The entries that follow include a run beginning at the line with "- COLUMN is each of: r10" and ending at the line with "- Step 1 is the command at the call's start"; restate that run word for word and leave the rest out.

-------- DATA FOR THIS TASK

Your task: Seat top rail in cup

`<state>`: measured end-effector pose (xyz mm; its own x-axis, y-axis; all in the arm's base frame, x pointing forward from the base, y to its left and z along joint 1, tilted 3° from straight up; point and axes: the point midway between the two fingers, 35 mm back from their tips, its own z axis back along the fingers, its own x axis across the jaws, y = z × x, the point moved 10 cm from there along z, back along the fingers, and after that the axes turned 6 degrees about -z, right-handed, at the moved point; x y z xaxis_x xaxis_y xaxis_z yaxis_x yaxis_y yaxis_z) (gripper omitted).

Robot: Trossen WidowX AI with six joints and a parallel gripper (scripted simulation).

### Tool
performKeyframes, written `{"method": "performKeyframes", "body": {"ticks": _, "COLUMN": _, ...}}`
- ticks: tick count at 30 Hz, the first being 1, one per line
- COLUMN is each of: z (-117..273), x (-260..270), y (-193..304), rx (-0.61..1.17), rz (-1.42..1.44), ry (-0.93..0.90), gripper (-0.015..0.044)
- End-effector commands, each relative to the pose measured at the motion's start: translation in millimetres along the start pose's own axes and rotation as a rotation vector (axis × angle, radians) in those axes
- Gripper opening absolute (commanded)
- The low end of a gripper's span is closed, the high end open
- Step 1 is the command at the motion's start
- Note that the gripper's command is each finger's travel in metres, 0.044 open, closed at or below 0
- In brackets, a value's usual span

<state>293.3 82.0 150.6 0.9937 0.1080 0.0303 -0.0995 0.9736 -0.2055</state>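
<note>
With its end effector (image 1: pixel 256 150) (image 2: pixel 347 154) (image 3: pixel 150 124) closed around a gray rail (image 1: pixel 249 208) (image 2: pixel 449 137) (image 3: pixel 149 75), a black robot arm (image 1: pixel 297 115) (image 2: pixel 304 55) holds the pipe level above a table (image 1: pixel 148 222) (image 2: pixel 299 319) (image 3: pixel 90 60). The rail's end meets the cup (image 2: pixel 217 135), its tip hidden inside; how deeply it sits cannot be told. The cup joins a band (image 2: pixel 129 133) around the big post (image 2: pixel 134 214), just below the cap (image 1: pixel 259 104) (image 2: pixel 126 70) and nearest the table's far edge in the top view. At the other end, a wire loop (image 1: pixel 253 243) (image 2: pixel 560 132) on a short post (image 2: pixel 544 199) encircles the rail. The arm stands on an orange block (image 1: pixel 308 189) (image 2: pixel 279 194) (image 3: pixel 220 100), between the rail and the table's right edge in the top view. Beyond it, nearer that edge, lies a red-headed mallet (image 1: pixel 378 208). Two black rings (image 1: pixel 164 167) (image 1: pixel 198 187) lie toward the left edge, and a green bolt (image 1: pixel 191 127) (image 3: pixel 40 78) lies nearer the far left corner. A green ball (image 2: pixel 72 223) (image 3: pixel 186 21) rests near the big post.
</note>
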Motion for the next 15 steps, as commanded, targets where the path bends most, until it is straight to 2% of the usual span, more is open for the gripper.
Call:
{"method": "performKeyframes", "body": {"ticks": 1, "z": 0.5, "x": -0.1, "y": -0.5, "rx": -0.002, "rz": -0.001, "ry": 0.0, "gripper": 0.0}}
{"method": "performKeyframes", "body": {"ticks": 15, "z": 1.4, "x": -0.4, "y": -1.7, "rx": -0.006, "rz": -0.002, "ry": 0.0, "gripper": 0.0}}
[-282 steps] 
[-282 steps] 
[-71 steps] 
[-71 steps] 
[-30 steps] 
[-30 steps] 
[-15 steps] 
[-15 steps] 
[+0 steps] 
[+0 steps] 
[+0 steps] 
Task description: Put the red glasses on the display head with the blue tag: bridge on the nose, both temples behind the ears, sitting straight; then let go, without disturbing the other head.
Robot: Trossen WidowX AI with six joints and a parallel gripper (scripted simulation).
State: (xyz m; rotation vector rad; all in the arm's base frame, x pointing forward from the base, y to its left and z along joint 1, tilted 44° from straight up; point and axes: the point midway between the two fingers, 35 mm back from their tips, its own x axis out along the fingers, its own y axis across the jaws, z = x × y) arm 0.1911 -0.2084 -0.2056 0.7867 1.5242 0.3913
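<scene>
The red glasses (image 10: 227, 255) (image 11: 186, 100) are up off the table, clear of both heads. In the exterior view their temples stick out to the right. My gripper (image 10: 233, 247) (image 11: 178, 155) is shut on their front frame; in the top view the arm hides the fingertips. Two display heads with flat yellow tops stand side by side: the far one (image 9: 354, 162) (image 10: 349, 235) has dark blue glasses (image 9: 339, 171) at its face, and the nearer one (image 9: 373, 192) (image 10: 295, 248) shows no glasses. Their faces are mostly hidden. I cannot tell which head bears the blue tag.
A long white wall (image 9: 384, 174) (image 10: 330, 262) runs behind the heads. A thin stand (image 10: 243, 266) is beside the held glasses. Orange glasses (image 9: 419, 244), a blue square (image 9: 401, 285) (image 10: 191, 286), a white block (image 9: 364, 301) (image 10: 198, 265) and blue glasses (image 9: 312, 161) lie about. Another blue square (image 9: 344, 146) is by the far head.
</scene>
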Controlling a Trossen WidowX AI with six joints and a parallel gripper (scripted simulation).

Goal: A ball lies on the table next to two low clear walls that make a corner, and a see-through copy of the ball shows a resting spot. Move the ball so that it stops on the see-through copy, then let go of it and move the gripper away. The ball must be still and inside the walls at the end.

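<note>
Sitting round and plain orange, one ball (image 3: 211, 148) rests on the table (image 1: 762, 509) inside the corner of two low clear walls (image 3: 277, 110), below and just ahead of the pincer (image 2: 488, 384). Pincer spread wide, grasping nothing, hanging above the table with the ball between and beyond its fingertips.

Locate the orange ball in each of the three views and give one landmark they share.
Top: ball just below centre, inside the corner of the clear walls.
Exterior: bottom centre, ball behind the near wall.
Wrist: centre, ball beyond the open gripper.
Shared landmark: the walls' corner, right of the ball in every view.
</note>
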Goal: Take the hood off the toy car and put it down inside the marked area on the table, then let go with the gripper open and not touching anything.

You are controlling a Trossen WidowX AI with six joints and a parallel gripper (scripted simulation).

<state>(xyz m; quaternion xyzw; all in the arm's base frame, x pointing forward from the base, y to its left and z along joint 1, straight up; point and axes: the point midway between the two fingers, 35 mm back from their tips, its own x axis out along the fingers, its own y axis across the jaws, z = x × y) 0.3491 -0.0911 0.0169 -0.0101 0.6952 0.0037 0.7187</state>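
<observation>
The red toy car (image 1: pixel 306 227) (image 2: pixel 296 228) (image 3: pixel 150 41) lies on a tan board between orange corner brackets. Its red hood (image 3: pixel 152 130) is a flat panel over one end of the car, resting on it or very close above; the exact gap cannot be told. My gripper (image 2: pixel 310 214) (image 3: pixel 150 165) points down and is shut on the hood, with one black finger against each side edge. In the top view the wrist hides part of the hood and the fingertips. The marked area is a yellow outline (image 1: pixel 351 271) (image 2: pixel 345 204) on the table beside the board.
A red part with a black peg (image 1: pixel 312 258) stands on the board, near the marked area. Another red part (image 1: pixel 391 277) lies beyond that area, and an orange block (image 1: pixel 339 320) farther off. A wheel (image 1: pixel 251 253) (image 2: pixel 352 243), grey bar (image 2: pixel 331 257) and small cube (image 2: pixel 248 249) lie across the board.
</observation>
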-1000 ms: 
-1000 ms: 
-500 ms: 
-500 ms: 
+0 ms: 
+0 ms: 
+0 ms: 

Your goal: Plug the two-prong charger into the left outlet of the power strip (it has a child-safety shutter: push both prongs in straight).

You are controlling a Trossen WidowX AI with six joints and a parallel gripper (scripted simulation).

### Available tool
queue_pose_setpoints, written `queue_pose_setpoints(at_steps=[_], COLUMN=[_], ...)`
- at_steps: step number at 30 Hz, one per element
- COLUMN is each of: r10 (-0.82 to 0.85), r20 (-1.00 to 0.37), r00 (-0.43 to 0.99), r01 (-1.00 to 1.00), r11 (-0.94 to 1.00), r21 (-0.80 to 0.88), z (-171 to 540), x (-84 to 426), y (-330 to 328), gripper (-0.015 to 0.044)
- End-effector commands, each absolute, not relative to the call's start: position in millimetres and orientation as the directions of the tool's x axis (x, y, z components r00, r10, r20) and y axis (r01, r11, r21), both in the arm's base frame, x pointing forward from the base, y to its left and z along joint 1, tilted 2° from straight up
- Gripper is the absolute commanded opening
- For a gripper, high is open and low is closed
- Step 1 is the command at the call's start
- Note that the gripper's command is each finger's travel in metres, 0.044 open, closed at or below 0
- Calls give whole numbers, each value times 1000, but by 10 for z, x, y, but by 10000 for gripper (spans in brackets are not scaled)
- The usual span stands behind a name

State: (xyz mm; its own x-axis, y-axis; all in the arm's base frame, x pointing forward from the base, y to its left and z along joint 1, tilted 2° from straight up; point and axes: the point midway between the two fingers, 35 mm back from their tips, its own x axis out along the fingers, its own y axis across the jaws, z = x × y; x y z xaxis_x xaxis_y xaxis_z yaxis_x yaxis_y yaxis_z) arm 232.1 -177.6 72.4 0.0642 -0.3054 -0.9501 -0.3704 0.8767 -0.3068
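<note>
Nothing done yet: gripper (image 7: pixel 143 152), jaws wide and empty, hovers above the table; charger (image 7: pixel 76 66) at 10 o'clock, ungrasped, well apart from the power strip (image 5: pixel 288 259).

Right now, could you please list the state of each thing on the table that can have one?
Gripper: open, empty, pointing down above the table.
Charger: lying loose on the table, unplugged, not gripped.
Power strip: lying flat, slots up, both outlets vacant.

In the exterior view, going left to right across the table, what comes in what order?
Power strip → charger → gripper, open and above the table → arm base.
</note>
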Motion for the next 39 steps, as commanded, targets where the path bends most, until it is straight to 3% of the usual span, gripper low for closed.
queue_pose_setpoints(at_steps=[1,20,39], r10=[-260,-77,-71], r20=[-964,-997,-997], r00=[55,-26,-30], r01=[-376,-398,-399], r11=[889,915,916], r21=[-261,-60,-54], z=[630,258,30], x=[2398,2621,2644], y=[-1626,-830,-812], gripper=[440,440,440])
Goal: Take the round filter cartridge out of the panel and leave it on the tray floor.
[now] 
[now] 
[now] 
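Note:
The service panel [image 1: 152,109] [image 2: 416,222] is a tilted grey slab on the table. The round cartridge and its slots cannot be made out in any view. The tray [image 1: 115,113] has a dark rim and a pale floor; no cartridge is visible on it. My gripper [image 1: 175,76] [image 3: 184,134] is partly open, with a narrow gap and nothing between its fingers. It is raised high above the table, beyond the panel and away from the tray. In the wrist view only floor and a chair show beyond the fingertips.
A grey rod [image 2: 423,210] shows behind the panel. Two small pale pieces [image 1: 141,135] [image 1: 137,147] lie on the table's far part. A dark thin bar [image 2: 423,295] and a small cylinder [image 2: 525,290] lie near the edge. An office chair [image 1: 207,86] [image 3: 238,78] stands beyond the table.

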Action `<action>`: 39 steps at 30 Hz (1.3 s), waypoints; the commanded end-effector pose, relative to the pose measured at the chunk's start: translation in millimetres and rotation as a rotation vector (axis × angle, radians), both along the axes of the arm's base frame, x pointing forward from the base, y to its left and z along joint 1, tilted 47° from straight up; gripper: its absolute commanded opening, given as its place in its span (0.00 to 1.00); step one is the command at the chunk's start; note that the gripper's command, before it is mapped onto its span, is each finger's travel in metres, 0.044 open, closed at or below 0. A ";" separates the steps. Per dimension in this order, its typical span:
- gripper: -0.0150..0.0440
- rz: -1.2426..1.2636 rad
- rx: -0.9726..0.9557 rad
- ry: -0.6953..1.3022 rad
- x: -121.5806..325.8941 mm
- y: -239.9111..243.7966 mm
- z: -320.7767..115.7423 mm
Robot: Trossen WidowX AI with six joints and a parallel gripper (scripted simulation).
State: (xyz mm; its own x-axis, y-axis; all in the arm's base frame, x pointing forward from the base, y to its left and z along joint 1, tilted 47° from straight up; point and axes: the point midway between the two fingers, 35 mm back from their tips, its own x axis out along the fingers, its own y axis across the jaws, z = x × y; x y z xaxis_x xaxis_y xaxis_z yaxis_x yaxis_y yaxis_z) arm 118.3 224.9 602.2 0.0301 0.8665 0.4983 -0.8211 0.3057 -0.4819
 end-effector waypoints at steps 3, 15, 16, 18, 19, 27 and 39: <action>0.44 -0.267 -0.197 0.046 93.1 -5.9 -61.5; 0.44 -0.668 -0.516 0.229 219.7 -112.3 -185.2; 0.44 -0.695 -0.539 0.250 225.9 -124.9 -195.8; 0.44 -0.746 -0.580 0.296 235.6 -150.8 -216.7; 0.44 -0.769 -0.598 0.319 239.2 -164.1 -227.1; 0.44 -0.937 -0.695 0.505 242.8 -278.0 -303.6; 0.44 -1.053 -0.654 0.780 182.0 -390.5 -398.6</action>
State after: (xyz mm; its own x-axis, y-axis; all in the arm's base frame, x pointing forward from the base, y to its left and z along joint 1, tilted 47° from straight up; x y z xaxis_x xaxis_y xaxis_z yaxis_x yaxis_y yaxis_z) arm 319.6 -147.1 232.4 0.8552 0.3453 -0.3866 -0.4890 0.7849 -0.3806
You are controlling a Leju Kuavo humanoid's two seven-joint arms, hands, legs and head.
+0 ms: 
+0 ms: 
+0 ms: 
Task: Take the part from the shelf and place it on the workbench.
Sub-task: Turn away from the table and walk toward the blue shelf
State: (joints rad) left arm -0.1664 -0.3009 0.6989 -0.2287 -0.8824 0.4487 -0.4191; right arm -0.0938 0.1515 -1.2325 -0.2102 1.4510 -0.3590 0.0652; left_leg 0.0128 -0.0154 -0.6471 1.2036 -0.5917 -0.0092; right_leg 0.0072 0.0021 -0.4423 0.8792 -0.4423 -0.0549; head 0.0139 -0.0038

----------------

→ **EXERCISE ANSWER**:
- COLUMN is each of: r10 (-0.82 to 0.85), r20 (-1.00 to 0.37), r00 (-0.43 to 0.99), r01 (-1.00 to 1.00), r11 (-0.94 to 1.00), r21 (-0.80 to 0.88), z (-171 to 540), x (-84 to 426), y (-330 to 328), gripper (-0.015 to 0.044)
- End-effector commands, each absolute, not relative to the call's start: position in millimetres and orientation as the directions of the tool's x axis (x, y, z components r00, r10, r20) and y axis (r01, r11, r21), both in the arm's base frame, x pointing forward from the base, y to its left and z along joint 1, tilted 2° from straight up
- Gripper is the absolute commanded opening
- For a gripper, high is open and low is closed
- Step 1 is the command at the call's start

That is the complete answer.